Efficient 2-Stage TE cooling
The STT uses two-stage TE cooling, twin variable-speed fans and a highly efficient pin fin array heat sink that has proven itself in the STX design. Pin fin heat sinks are more expensive than typical parallel fin type heat sinks, but offer more efficient heat dissipation in a given space. In our tests of prototype models, the cameras reached an average delta greater than -50C in five minutes and an average maximum delta of -57C in less than 10 minutes using air cooling only. And, while is should not be necessary to use water cooling in most circumstances, if it should be desired, the STT series cameras include water cooling capability as standard equipment. It is not necessary to buy an expensive add-on or separate back. Simply supply water to the adjustable fixtures on the side of the camera body to obtain further cooling or to run the TE cooler without the fans.
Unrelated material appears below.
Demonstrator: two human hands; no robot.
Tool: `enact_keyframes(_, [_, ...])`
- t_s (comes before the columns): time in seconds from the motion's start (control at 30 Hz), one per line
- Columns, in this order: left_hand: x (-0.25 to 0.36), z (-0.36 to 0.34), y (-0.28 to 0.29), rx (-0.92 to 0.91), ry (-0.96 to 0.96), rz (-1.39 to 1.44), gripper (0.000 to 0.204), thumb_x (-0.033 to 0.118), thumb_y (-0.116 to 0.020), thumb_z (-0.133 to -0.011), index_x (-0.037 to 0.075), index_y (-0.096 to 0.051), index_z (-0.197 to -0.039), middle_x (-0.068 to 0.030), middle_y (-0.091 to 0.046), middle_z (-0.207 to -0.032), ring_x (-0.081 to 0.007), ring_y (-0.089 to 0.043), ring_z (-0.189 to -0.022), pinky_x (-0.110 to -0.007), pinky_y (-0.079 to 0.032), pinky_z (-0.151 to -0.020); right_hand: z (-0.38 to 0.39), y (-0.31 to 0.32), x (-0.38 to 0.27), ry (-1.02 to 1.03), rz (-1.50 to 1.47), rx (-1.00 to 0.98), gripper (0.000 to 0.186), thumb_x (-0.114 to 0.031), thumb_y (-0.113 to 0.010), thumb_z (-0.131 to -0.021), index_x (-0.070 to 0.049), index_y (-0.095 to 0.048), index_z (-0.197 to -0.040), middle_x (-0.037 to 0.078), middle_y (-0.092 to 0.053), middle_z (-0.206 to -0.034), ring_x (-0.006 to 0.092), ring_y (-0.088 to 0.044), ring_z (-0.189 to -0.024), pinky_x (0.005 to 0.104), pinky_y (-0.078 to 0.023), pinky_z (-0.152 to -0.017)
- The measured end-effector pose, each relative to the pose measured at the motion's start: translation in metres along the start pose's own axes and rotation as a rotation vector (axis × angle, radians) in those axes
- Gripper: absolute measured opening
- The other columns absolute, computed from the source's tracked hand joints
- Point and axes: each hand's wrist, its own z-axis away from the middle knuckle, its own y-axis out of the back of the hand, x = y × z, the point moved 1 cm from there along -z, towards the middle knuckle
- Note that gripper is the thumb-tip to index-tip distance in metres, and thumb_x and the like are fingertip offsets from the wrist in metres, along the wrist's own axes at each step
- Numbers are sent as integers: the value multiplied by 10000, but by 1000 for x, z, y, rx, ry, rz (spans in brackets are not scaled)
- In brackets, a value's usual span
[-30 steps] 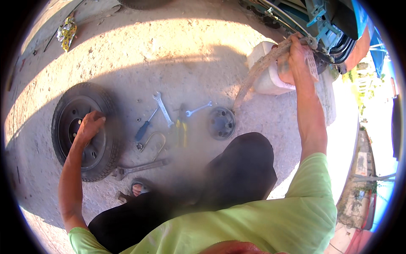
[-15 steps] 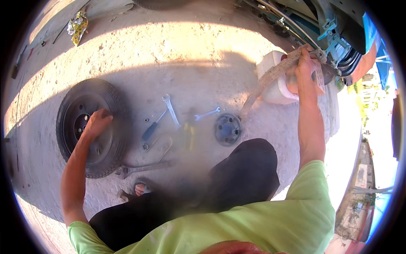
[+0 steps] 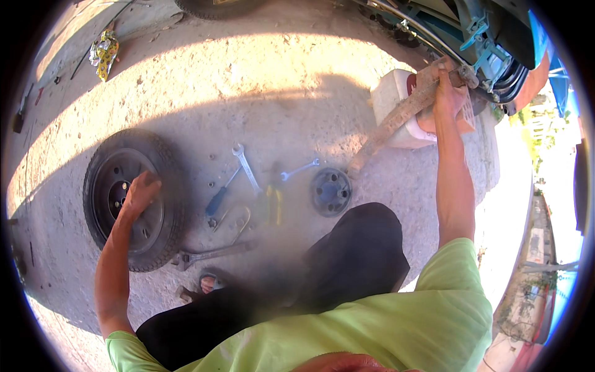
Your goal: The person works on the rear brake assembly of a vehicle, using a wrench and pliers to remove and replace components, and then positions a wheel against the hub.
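Under the left hand, a black wheel

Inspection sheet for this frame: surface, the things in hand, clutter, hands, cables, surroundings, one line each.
Surface: dusty concrete ground, half in shade, half sunlit.
Things in hand: small wheel lying flat; wooden plank leaning up toward the vehicle underside.
Clutter: wrenches, blue-handled screwdriver, yellow-handled pliers, pipe wrench, hub part, white canister.
Hands: left hand rests on the wheel's rim; right hand grips the plank's upper end.
Cables: hoses or lines run along the vehicle underside; kind unclear.
Surroundings: another tyre at the top edge, crumpled wrapper at upper left.
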Motion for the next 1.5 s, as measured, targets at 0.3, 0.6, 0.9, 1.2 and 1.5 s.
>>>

Exceptionally Low Dark Current
The KAF-8300 CCD has very low dark current, even at room temperature. Cooling the CCD reduces the dark current by 50% for every drop of 5.8 degrees C of cooling that is applied. Kodak specifies a dark current of less than 200 electrons per pixel per second at +60 degrees C. Extrapolating we calculate that at -15C the dark current is approximately 0.02e-. Our tests of the 8300 CCD in production cameras confirm this extraordinarily low dark current at typical operating temperatures.
High Quantum Efficiency
Another desirable characteristic of the KAF-8300 CCD is its relatively high Quantum Efficiency (QE). Microlens technology is used to focus more light on the sensitive area of each pixel, increasing the effective QE of the 8300. Many nebulas emit a great portion of their light in the red portion of the spectrum, particularly at 656nm, the wavelength of H-alpha light. Other objects such as stars and galaxies emit a great deal of energy in the near IR. According to the KAF-8300 spectral characteristics, this CCD’s sensitivity is spread well across the visible portion of the spectrum and into the near IR with a peak of nearly 60% at 550nm and still 50% at 656nm. It is as sensitive at 850nm as it is at 350nm. This is quite a broad range and explains the CCDs popularity (and success) in astro-imaging.
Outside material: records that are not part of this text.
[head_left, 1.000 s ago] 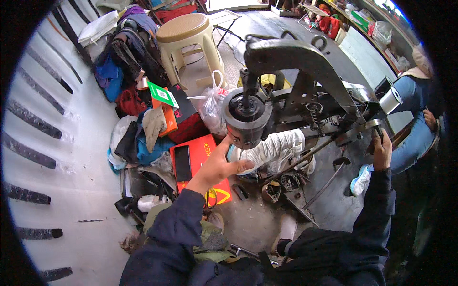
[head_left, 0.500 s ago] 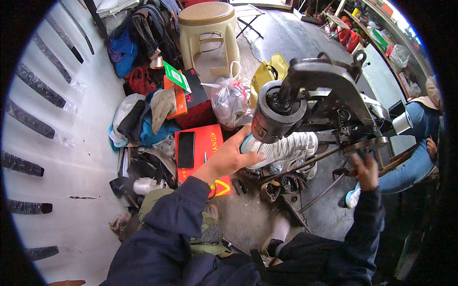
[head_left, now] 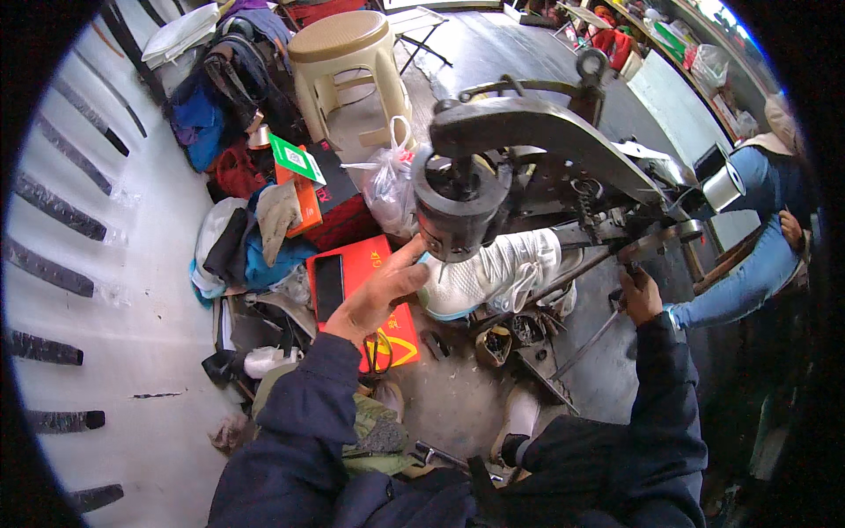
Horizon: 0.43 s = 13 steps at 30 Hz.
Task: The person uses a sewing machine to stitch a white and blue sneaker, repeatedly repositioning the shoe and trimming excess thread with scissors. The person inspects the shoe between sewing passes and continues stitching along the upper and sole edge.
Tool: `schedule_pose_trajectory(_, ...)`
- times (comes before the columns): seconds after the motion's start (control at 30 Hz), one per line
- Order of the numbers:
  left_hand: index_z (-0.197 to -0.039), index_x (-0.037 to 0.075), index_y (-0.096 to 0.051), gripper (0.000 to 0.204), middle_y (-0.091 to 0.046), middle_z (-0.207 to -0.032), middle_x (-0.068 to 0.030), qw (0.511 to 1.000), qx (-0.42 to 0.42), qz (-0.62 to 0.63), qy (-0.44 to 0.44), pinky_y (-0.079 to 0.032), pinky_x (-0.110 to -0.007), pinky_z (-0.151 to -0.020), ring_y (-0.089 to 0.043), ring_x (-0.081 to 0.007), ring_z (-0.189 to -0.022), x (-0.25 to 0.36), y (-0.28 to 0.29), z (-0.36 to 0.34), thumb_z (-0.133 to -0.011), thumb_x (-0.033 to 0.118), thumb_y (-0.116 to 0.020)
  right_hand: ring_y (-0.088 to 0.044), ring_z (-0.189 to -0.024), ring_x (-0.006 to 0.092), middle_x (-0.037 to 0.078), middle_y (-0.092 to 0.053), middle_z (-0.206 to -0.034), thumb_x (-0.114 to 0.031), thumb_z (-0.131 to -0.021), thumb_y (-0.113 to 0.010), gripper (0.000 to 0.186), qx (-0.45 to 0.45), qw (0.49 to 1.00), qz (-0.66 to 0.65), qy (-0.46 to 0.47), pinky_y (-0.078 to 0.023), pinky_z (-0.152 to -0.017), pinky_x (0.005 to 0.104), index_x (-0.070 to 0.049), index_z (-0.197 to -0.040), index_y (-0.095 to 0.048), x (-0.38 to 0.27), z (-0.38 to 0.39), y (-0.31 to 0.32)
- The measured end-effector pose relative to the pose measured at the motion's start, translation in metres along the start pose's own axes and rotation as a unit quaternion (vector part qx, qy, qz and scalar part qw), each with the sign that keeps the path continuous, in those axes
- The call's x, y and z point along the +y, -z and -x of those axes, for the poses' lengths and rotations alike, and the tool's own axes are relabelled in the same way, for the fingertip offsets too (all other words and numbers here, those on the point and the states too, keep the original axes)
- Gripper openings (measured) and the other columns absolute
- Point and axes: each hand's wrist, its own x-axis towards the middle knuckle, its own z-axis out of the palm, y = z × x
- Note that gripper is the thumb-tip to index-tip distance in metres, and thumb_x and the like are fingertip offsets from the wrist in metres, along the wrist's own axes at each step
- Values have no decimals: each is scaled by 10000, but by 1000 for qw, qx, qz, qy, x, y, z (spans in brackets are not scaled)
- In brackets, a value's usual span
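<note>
A white sneaker [head_left: 493,273] with a pale blue edge at its toe sits under the round black head [head_left: 462,211] of a hand-cranked shoe-sewing machine [head_left: 546,132]. My left hand [head_left: 374,295] is at the toe, thumb on the near side and index finger on the far side; the fingertips are partly hidden behind the machine head. At the machine's right end, my right hand [head_left: 640,295] is closed on the crank handle, just below the metal hand wheel [head_left: 660,244]. The wheel's near edge is above my fingers.
A red box [head_left: 361,264] with a black phone [head_left: 329,286] on it lies left of the machine. Behind are a clear plastic bag [head_left: 387,189] and a beige stool [head_left: 343,53]. Clothes and bags are piled at the left. A person in jeans [head_left: 748,273] sits at the right.
My right hand has moved round on the crank, from the wheel's near side to below its left part. The left hand stays at the sneaker's toe, with less thumb over it. The view has shifted.
</note>
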Motion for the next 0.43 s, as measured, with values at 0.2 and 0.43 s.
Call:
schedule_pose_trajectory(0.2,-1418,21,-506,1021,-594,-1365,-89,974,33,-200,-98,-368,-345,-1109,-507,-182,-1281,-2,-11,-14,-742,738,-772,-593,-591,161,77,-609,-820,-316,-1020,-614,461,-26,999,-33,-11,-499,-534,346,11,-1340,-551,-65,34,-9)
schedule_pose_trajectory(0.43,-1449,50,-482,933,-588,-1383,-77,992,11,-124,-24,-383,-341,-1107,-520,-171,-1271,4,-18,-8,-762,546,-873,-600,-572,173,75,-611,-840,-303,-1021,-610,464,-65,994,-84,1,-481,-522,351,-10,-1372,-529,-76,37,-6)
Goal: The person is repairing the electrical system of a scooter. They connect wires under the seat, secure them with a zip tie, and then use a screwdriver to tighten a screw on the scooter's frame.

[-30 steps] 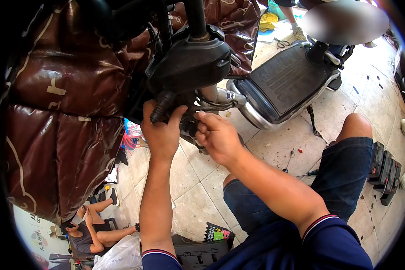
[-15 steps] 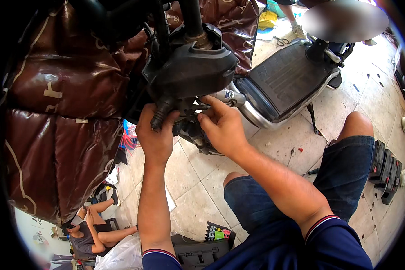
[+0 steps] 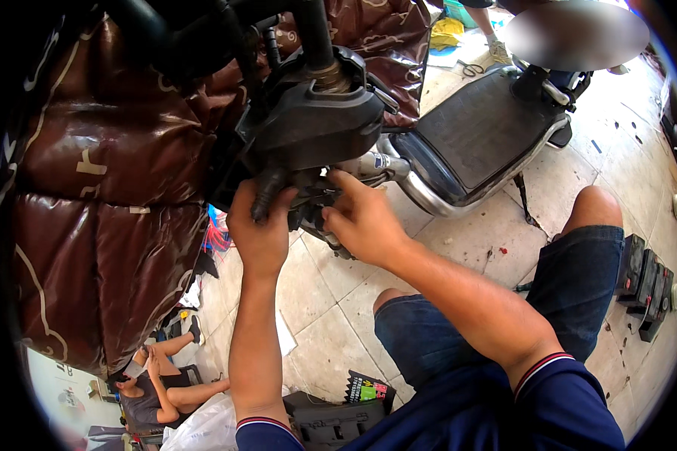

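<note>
The left hand (image 3: pixel 262 229) is gripping a black cable (image 3: pixel 267 197) hanging under the black steering housing (image 3: pixel 316 128), while the right hand (image 3: pixel 361 218), just right, is pinching the fitting (image 3: pixel 316 214) between them.

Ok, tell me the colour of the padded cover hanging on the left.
Glossy brown padded cover with thin cream markings, seen in the head view.

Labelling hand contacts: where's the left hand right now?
Head view, centre-left: the left hand grips a black ribbed rubber hose under the black plastic scooter housing, beside the right hand.
</note>
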Motion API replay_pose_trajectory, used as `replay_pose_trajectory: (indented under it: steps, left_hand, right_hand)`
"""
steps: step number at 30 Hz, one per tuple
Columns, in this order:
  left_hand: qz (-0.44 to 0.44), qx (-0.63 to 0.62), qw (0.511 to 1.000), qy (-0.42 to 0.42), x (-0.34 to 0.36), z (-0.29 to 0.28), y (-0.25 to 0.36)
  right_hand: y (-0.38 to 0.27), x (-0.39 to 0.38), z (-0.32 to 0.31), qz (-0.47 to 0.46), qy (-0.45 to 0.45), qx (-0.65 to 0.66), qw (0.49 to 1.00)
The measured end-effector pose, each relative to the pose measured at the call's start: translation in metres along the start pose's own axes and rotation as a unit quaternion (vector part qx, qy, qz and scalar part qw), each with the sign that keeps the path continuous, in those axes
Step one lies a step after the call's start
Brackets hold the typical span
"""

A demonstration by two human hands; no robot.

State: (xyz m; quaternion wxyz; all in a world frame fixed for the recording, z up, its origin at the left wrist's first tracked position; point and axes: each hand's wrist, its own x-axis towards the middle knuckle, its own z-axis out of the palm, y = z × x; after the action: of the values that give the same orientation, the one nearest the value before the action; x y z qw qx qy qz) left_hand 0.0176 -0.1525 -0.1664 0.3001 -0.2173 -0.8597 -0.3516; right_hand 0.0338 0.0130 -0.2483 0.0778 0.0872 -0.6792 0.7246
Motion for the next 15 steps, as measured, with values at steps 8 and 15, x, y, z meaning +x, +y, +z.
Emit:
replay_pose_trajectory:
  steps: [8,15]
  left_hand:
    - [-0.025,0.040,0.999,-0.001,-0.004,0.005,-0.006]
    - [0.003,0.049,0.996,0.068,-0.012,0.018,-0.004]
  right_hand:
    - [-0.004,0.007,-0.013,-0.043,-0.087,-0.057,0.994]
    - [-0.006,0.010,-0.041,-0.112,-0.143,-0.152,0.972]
Standard (ST-4 pin compatible) Autoguider Output Port
The guider port on the STT-8300 is the same as on our other cameras, using a modular telephone type 6-pin jack to connect the STT-8300 to the user’s mount when using the camera as an autoguider. The internal relays used in the STT-8300 design are opto-isolated, so that no external relay box is required with any mount if the camera is being used as an autoguider or if it is being used to control the telescope in Track & Accumulate mode.